Nice exercise in quantitative maths!
Though in this case it's much more efficient to use a qualitative method: it is self-evident that only scores that differ from the existing mean will change it. However I appreciate that the discourse of physics is somewhat limited in available communication channels and consequently cannot comprehend things, however simple, unless expressed mathematically. Your equation does the job perfectly!
Actually we are not too worried about the score for our article. We are not concerned whether it goes higher or lower, and we certainly would not want anyone pumping it up artificially as that would be dishonest. There are much more winning entries than ours, and we are not going to win any place whatever we do! Instead our purpose in entering is to engage in the debate and offer our own ideas for others to consider.

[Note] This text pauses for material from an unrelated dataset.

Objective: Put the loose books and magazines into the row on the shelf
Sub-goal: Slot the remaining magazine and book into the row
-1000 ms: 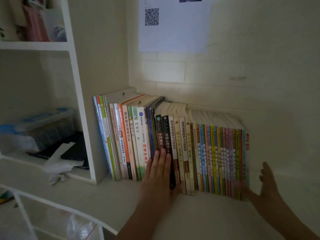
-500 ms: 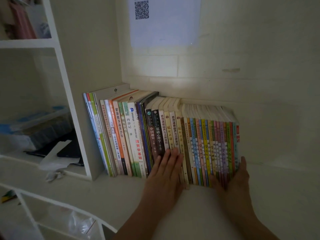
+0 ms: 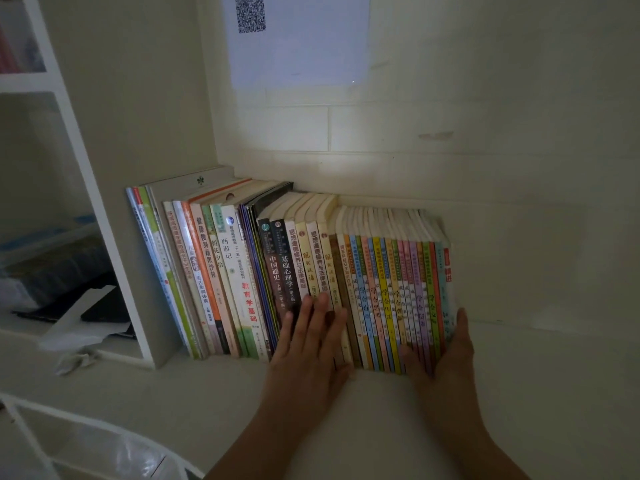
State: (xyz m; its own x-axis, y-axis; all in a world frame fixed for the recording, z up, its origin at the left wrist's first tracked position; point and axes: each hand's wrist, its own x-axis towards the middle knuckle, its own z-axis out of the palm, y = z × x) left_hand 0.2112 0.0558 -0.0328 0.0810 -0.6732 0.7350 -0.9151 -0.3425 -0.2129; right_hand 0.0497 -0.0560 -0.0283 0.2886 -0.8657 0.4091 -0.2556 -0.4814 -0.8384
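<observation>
Two hands brace one row of books standing spine-out on the shelf, its left end against the white upright panel. Our left hand lies flat on the middle spines, grip wide; our right hand cups the row's right end, fingers straight, holding nothing.

dim, grainy | brightest patch on wall above books | corners dark | shelf uprights bowed by wide lens
</observation>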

The real challenge is the volume of entries. It is good to see so many, but it certainly is very difficult to read and respond to them all. I have read quite a few, but by no means all the essays. I feel sorry for the judges! And just because one essay is popular, does that really mean it is radical? Sometimes the more obscure and unpopular essays are more thought-provoking. Those are the ones that I try to get to.